INPUT DATA

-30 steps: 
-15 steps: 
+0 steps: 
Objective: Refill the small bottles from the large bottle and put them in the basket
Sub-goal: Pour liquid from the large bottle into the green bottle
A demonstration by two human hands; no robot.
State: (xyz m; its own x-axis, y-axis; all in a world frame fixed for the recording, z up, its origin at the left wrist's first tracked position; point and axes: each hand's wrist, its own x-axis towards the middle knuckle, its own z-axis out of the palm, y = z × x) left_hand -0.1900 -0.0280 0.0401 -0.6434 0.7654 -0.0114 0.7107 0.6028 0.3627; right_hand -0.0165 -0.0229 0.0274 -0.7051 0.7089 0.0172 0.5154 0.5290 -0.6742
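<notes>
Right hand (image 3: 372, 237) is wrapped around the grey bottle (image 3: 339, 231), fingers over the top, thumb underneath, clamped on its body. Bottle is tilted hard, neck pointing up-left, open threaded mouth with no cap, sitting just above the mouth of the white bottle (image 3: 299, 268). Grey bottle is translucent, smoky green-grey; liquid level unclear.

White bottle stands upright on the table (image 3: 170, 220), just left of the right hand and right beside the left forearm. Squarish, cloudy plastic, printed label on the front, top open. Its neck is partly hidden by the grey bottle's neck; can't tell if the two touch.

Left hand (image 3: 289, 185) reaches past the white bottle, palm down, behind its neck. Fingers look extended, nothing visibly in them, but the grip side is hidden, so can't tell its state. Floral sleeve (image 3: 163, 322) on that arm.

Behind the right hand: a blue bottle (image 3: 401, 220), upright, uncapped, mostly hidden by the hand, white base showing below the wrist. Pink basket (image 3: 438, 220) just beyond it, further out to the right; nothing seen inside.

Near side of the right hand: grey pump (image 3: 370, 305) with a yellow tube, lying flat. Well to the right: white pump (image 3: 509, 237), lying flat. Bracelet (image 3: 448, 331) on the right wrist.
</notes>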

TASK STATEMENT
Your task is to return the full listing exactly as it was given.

ANSWER SPACE
-30 steps: 
-15 steps: 
+0 steps: 
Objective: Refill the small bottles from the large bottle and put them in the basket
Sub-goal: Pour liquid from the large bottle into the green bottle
A demonstration by two human hands; no robot.
State: (xyz m; its own x-axis, y-axis; all in a world frame fixed for the recording, z up, its origin at the left wrist's first tracked position; point and axes: each hand's wrist, its own x-axis towards the middle knuckle, its own z-axis out of the palm, y = z × x) left_hand -0.1900 -0.0280 0.0401 -0.6434 0.7654 -0.0114 0.7107 0.6028 0.3627; right_hand -0.0165 -0.0229 0.0274 -0.7051 0.7089 0.0172 0.5154 0.5290 -0.6742
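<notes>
Right hand (image 3: 372, 237) is wrapped around the grey bottle (image 3: 339, 231), fingers over the top, thumb underneath, clamped on its body. Bottle is tilted hard, neck pointing up-left, open threaded mouth with no cap, sitting just above the mouth of the white bottle (image 3: 299, 268). Grey bottle is translucent, smoky green-grey; liquid level unclear.

White bottle stands upright on the table (image 3: 170, 220), just left of the right hand and right beside the left forearm. Squarish, cloudy plastic, printed label on the front, top open. Its neck is partly hidden by the grey bottle's neck; can't tell if the two touch.

Left hand (image 3: 289, 185) reaches past the white bottle, palm down, behind its neck. Fingers look extended, nothing visibly in them, but the grip side is hidden, so can't tell its state. Floral sleeve (image 3: 163, 322) on that arm.

Behind the right hand: a blue bottle (image 3: 401, 220), upright, uncapped, mostly hidden by the hand, white base showing below the wrist. Pink basket (image 3: 438, 220) just beyond it, further out to the right; nothing seen inside.

Near side of the right hand: grey pump (image 3: 370, 305) with a yellow tube, lying flat. Well to the right: white pump (image 3: 509, 237), lying flat. Bracelet (image 3: 448, 331) on the right wrist.
</notes>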

That concludes the exercise.